For what it's worth, I'll relate my experience. I had a similar issue after my TORS 1 1/2 years ago for a tongue base resection and radical tonsilectomy. They made a buccal (inside of the cheek)  flap to cover exposed bone. The flap tissue was very large and was between my back teeth when I attempted  to close my mouth or chew. I know how miserable she must be. Initially, my dentist made me a splint called a NTI which fit between my front teeth  and held my mouth open enough so I wouldn't bite the tissue at night. That helped me get some sleep. (the more I bit it, the more swollen it got). Sometimes I would put it in during the day just to get some relief and relax my jaws.  After 3 months of not much improvement an oral surgeon who was affiliated with MD Anderson used a cautery knife to remove some of the tissue. That still wasn't enough so I had another procedure using a laser to remove more. It was better after that, but not great. Eventually I had to have 3 molars extracted (1 one top and 2 on the bottom) to solve the problem. Of course if she had radiation treatment, then there is the ORN issue with the extractions. In my case, I did 40 hyperbaric sessions before the extractions and 10 after. My wisdom teeth had been removed long ago so I really have no experience as to how that complicates matters.

Even though I can now close my jaws together with no problems, the flap tissue remains very tender and gets very sore when chewing food.

I hope things work out soon.

Rick

rjmeyers1
Posts: 9
Joined: Jan 2013

Dear Pat and Rick,

Thanks for the info which is very helpful.

Bev has actually just noticed an incremental improvement brought about by packing a small piece of gauze against the flap at night which has caused the swelling to go down...very little, but enough to comment upon. I thought that there might be a dental device that could help but none of the doctors ( or even the oral surgeon who took out the first wisdome tooth mentioned one...another example of the importance and helpfullness of this site!).

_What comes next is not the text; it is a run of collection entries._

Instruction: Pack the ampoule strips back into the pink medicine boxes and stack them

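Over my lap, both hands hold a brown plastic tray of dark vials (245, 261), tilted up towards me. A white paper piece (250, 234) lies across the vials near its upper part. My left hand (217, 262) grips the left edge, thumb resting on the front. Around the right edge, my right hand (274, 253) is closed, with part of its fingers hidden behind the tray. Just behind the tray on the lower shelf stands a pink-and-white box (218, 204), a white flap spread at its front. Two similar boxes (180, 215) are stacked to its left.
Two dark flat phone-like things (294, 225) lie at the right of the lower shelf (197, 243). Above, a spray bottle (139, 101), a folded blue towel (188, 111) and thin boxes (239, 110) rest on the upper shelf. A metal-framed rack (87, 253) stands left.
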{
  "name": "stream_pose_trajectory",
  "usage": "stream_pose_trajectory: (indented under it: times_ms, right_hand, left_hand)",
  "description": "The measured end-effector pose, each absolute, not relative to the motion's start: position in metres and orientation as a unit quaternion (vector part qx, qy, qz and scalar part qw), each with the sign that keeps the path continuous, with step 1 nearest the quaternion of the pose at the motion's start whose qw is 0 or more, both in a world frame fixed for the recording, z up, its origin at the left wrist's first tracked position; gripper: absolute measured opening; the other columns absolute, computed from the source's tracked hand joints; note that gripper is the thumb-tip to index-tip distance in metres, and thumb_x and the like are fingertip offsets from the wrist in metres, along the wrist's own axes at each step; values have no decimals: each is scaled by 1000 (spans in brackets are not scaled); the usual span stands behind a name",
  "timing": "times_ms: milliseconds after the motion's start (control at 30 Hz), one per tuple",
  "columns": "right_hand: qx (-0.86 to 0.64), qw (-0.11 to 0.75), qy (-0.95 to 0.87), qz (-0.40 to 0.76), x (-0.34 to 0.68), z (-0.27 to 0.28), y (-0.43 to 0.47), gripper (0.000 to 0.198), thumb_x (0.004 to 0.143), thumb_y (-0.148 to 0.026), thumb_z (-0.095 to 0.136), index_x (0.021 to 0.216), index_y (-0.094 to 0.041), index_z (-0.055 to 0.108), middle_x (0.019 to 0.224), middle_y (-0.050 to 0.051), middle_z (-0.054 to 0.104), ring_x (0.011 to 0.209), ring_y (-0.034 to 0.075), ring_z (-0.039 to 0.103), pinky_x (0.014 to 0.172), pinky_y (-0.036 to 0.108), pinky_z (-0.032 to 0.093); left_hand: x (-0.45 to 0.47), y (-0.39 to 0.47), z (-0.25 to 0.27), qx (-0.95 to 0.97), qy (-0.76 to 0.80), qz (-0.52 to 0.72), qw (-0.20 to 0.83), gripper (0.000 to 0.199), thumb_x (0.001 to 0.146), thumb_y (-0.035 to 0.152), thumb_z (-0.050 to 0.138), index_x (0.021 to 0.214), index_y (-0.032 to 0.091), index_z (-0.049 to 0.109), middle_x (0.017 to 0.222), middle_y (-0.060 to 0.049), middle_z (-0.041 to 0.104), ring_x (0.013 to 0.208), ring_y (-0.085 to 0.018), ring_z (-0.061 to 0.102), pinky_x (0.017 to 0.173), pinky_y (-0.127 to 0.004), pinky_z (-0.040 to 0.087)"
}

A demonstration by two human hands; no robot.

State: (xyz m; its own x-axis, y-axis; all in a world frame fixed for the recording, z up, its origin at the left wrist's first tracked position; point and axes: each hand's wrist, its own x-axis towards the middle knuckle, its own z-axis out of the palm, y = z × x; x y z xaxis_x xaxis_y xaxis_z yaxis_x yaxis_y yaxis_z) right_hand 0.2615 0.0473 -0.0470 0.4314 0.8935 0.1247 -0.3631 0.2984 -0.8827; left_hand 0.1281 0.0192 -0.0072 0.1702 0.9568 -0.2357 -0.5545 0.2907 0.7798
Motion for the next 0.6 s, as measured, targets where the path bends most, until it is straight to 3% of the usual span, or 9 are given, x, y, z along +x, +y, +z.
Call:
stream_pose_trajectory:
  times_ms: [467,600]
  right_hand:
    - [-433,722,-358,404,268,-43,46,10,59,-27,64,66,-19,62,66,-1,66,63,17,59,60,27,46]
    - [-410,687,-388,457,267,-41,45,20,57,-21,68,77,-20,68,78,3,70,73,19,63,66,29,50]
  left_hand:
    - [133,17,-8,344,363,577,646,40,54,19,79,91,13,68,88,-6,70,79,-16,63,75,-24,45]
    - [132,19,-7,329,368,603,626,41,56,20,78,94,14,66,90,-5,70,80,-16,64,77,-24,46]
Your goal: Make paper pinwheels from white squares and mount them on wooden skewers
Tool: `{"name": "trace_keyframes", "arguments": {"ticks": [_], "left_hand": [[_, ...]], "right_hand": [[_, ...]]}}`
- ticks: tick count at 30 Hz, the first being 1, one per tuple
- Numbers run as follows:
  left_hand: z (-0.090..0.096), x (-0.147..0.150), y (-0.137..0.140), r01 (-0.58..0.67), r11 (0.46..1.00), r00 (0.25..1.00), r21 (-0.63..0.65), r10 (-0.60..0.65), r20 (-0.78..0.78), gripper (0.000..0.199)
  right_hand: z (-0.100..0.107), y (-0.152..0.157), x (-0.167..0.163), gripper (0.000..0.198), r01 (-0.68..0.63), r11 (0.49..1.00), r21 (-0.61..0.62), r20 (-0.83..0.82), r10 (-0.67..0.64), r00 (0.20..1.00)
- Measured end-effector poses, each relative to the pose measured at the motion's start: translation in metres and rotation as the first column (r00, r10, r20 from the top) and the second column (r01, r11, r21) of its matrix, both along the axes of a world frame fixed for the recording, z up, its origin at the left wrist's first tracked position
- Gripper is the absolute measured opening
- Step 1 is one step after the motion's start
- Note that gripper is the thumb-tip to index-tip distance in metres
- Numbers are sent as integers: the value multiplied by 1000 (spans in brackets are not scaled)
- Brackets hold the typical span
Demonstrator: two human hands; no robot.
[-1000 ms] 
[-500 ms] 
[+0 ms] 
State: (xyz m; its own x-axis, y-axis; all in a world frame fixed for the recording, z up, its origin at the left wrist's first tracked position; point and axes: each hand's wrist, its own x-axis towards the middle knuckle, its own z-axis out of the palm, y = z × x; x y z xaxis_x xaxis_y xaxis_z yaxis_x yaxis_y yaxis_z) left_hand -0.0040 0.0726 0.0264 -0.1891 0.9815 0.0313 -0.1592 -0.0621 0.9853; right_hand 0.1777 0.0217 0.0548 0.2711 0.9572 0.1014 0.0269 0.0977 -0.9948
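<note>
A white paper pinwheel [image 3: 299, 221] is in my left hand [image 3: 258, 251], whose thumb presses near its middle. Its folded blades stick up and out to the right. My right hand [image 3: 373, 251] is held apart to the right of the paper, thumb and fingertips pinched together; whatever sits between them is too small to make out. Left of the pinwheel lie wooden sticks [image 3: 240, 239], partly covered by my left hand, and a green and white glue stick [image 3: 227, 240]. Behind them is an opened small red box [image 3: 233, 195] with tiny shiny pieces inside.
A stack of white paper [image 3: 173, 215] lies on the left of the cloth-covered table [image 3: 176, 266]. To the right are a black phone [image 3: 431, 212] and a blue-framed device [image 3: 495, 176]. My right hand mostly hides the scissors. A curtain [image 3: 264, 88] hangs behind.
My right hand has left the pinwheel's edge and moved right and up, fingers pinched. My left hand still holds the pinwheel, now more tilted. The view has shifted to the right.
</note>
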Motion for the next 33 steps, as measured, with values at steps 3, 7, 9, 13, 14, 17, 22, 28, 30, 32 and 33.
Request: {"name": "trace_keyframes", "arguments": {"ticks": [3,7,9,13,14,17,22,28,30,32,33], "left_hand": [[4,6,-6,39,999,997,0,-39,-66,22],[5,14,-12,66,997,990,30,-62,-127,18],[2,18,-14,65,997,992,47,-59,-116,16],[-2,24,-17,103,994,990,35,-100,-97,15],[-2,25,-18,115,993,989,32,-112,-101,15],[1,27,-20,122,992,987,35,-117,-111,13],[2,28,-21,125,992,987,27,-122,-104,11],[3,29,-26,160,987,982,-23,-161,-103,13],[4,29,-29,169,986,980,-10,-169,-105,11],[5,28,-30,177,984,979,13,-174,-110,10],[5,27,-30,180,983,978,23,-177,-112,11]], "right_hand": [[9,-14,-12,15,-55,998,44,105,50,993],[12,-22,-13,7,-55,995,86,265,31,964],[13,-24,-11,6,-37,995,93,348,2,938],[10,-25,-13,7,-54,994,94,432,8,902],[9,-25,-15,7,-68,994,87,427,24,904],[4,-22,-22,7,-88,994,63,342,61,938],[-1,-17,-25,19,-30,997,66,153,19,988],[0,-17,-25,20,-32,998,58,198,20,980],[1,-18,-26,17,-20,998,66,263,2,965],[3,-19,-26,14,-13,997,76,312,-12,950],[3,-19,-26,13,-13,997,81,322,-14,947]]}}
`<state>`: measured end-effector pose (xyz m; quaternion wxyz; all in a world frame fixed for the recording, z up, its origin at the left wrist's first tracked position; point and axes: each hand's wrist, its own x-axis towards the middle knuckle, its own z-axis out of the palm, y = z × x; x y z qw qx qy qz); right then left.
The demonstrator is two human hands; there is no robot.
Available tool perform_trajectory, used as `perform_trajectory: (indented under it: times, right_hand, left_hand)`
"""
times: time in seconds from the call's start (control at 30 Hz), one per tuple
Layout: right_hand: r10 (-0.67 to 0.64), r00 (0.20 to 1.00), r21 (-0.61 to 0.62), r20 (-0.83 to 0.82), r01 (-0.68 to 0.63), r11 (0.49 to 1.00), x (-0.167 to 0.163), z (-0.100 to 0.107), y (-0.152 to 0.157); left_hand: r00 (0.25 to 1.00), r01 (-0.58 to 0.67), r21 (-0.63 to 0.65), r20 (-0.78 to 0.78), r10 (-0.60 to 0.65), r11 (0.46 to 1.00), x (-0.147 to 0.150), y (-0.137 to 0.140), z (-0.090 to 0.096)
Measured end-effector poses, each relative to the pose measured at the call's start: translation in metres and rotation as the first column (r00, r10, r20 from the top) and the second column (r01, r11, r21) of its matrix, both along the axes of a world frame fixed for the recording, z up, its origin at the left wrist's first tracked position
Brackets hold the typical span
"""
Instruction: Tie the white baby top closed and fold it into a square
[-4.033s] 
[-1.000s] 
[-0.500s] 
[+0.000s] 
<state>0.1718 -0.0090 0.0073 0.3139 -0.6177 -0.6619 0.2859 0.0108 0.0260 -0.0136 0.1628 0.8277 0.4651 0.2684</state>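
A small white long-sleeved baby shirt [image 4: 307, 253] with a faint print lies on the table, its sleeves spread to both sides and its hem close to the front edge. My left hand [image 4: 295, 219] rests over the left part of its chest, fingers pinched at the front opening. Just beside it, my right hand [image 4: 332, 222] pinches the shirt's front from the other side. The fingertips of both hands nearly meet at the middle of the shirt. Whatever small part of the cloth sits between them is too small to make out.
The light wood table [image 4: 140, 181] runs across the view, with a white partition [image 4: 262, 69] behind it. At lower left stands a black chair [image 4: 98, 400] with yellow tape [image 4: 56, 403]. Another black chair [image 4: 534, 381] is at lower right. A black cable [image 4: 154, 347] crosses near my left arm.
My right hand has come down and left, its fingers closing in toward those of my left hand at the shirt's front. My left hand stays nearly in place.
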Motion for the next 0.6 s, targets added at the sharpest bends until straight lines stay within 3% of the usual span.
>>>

I will advise her to hang tough to give the long term swelling a chance to further improve. I will also look into the NTI dental splint to help that along. If that doesn't work over time then the bottom wisdom tooth will have to go, and if no help there, then I guess the excision of the tissue will be the last resort. I am encouraged and I know that she will be as well. Pat, thanks for the extra info as well as the results of your hike. And Rick, that fish in your photo is quite impressive! You guys are living large and I love seeing that. Best wishes.